## Your instructions:
For the data below, give the number of lines that include the word "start" and nothing else.

━━━━━ Stored data ━━━━━

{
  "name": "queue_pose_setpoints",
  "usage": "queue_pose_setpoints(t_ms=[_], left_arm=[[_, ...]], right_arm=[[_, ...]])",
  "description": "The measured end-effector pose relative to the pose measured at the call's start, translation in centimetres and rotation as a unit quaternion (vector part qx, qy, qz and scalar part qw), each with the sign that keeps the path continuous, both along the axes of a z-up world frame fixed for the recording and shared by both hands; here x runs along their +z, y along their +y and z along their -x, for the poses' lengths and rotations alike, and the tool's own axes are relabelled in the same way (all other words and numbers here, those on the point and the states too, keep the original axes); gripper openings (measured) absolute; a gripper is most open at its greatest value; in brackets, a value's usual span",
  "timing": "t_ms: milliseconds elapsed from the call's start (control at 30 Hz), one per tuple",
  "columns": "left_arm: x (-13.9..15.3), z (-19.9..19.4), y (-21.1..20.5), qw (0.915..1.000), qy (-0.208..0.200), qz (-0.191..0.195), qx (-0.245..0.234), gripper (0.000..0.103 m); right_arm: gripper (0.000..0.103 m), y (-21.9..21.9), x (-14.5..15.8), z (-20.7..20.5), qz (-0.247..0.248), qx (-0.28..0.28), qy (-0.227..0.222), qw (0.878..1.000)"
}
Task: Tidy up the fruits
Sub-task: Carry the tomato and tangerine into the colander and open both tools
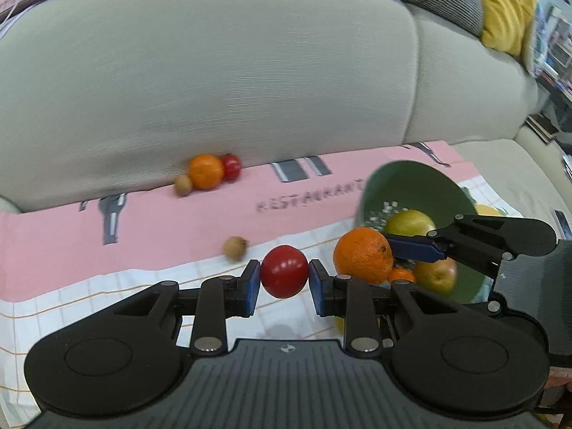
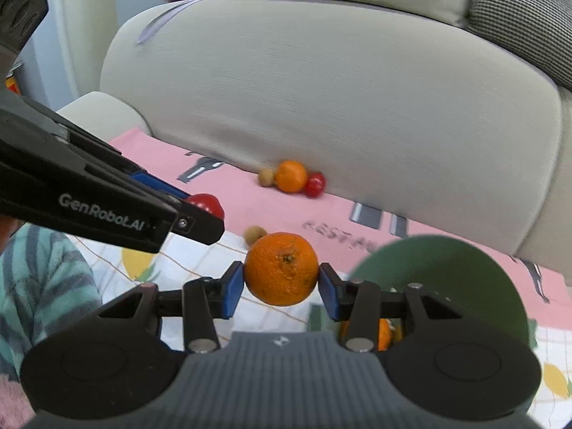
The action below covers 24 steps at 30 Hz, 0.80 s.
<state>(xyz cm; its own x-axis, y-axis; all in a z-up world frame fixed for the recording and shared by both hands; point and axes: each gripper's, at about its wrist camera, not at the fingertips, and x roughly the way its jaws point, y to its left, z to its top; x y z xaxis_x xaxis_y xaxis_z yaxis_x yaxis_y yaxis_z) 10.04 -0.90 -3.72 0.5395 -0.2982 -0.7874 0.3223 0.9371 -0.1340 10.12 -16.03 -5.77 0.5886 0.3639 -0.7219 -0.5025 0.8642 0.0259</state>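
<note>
Left gripper [image 1: 285,276]: its blue pads are clamped on a small red tomato [image 1: 284,271], smooth and glossy, held clear above the cloth; in the right wrist view the same tongs reach in from the left with the red fruit at their tip.
Right gripper [image 2: 281,282]: closed on an orange [image 2: 281,269], round, pebbled skin, stem scar facing the camera (one pad on each side of it).
Checked cloth [image 1: 107,300]: white with thin orange lines and yellow lemon prints, lying under both grippers.
Sleeve [image 2: 39,275]: teal and grey stripes, at the lower left of the right wrist view.
Green bowl [image 1: 411,182]: tipped so its mouth faces the camera, just right of the held orange; inside it a yellow-green apple [image 1: 409,222], a second reddish-green fruit lower down, and a bit of another orange fruit. The right gripper's finger crosses in front of the bowl's mouth.
Loose brown fruit [image 1: 235,247]: small, round, tan, alone at the edge of the pink cloth, just beyond the tomato.
Pink cloth [image 1: 161,221]: printed with grey cutlery shapes and blurred lettering, spread over the sofa seat.
Far cluster: a tangerine [image 1: 205,171] with a small brown fruit [image 1: 183,184] touching on its left and a red tomato [image 1: 231,166] on its right, all against the foot of the backrest.
Sofa backrest [image 1: 214,71]: pale grey-beige, closing off the scene; a yellow cushion [image 1: 507,3] at the far right.
</note>
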Motion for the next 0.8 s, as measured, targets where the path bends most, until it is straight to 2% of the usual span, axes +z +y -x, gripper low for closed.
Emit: queue_pose_setpoints(t_ms=[367, 600, 800], left_arm=[[0.5, 0.7, -4.7, 0.9987, 0.002, -0.002, -0.051, 0.032], [-0.1, 0.2, -7.3, 0.9965, 0.012, -0.006, -0.082, 0.032], [-1.0, -0.6, -9.5, 0.9936, 0.021, -0.014, -0.111, 0.032]], right_arm=[[0.043, -5.7, 0.2, 0.5, -0.018, -0.064, -0.001, 0.998], [0.043, -9.5, -1.1, 0.7, -0.004, -0.093, 0.021, 0.995], [0.043, -12.6, -2.1, 0.5, -0.015, -0.128, 0.047, 0.991]])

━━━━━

## Answer section:
2